▶ **EXERCISE OBJECTIVE**
Somewhere below is a line with "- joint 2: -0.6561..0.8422" and, later, a line with "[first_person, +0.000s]"; repeat those two lines and all the lines between them, exactly as they are.

▶ **MATERIAL PROVIDED**

>>>>>

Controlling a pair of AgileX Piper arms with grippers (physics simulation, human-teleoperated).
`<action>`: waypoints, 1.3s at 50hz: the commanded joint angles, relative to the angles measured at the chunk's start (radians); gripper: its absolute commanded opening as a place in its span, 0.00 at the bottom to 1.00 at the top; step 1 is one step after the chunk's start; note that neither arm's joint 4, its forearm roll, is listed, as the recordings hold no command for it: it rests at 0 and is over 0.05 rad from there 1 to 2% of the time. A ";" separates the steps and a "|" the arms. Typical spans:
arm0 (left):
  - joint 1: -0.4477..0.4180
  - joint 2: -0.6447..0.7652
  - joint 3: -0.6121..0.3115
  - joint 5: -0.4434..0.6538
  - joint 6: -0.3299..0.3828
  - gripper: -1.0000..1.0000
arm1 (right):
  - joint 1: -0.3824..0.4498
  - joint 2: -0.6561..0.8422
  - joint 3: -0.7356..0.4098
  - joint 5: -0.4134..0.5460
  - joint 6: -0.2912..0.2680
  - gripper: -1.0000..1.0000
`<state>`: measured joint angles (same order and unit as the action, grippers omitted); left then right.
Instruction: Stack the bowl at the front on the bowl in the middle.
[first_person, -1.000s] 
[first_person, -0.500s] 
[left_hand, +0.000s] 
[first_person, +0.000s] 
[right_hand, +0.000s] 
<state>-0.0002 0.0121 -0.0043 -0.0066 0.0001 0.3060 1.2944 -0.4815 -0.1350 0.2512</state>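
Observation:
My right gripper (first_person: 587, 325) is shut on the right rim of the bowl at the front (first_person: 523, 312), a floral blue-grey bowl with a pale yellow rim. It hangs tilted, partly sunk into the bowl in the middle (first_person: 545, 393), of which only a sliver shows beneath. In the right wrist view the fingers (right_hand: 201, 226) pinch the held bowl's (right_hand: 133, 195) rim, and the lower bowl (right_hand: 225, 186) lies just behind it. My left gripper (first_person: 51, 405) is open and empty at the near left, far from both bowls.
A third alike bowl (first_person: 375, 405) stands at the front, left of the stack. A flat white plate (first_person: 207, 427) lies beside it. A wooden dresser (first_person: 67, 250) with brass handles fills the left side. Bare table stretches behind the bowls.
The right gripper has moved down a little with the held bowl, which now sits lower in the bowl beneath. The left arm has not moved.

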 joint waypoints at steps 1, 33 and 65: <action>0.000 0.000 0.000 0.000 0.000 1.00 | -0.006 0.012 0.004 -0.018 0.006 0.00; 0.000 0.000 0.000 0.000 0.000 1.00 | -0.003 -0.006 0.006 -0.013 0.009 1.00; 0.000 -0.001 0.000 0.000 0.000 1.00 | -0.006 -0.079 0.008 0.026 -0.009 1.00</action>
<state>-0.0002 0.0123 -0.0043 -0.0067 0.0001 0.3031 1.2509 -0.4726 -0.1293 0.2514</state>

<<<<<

▶ **SOLUTION TO THIS PROBLEM**
  - joint 2: -0.6561..0.8422
  - joint 3: -0.7356..0.4098
  - joint 5: -0.4134..0.5460
  - joint 6: -0.2912..0.2680
  - gripper: -1.0000..1.0000
`<state>`: measured joint angles (same order and unit as the action, grippers omitted); left then right.
Instruction: Stack the bowl at the front on the bowl in the middle.
[first_person, -1.000s] 
[first_person, -0.500s] 
[left_hand, +0.000s] 
[first_person, +0.000s] 

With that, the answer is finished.